Na sequência, Jaci Candiotto reforçou alguns elementos presentes nas diferentes vertentes ecofeministas, conforme já citado, ao criticar a ideia de um mundo hierarquizado e dualista que estabelece padrões de comportamento diferenciados para homens e mulheres. Para ela, o que está em questão é o estabelecimento de formas de convivência mais equitativas e cuidadosas em favor do bem viver.
Por isso, é preciso desconstruir algumas heranças deixadas pela teologia tradicional, como, por exemplo, a ideia de Deus acima de tudo, conferindo ao homem o poder de dominar e explorar o mundo. É claro que a tradição antropológica cristã reconhece um lugar especial para o ser humano na Criação, mas jamais essa posição significa o poder de explorar, mas, sim, o de cuidar.

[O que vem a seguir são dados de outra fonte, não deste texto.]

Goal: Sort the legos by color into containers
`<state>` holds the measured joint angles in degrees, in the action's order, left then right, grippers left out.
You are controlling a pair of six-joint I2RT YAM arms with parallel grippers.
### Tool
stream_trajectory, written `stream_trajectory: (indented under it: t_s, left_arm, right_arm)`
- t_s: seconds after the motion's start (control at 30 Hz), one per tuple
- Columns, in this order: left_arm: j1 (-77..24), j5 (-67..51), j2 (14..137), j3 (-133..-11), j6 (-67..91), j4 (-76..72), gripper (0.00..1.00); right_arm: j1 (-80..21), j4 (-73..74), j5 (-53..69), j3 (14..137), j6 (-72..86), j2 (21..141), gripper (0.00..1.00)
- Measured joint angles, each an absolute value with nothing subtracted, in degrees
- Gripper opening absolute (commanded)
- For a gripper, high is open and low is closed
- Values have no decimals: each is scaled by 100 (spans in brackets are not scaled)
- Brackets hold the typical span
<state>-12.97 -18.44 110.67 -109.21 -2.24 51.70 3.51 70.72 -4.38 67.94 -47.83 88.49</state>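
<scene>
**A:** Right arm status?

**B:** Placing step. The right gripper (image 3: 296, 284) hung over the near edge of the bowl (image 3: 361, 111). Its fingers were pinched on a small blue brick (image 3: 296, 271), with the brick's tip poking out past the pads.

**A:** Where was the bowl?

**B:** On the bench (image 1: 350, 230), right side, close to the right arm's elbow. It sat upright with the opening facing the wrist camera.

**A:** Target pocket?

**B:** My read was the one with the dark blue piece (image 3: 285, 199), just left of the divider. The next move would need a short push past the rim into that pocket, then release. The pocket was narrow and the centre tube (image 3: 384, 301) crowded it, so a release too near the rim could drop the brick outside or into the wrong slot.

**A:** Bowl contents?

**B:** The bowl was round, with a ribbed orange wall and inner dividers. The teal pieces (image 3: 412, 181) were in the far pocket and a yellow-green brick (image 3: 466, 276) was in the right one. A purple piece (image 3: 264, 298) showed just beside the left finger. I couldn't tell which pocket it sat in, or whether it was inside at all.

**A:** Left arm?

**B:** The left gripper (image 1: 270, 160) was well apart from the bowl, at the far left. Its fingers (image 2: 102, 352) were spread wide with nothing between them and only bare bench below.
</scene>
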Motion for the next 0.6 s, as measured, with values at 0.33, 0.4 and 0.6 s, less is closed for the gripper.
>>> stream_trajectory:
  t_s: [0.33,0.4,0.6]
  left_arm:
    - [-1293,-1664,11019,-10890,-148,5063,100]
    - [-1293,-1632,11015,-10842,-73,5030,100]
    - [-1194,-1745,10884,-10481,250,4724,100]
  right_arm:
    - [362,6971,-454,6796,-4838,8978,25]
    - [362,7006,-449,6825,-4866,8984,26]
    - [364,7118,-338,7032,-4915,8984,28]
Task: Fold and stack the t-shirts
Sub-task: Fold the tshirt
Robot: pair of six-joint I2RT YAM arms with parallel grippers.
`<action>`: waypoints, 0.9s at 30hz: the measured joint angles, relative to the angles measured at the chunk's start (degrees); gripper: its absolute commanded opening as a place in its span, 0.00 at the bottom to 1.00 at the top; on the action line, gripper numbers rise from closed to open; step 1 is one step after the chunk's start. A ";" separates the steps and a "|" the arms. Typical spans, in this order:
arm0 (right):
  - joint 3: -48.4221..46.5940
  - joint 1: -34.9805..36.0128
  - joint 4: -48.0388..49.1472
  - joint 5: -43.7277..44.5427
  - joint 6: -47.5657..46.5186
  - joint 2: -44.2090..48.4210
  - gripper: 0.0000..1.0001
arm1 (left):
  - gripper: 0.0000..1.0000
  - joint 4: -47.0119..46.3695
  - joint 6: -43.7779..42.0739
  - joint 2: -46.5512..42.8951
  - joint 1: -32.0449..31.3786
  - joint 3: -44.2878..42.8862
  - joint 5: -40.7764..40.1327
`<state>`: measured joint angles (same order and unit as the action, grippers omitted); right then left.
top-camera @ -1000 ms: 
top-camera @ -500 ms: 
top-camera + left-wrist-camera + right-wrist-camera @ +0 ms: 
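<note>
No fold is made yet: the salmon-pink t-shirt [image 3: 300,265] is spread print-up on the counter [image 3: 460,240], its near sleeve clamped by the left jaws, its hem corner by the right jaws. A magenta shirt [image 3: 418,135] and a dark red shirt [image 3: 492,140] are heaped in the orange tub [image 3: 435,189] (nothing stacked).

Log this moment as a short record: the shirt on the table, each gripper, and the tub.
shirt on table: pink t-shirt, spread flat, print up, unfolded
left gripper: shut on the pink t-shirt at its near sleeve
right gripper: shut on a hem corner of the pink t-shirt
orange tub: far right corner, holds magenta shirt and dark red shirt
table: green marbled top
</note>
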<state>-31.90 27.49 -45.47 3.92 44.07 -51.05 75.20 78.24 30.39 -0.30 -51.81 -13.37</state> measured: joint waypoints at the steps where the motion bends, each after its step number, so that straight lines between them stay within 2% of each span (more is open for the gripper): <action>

Além disso, Candiotto também problematizou a dimensão patriarcal e masculina do sistema científico dominante, citando, por exemplo, as críticas da renomada ativista ecofeminista Vandana Shiva aos padrões normativos do atual modelo científico hegemônico.
Para que começassem a surgir novas narrativas, as mulheres precisaram ir além da história contada a partir dos homens. Nesse sentido, a escolaridade feminina foi fundamental, conforme já reconheceu a teóloga Rosemary Ruether.
No campo da teologia, a perspectiva mais feminista é muito recente, assim como a consciência que permitiu olhar além e perceber que existe uma injustiça de gênero, reconheceu Candiotto. E para reforçar a emergência e importância de tal debate, citou novamente Ruether: “O ecofeminismo abre-nos não só a possibilidade de uma real equidade entre homens e mulheres de diferentes culturas, mas também uma relação diferente entre nós, a terra e todo cosmos”.
Eis a íntegra da exposição e debate.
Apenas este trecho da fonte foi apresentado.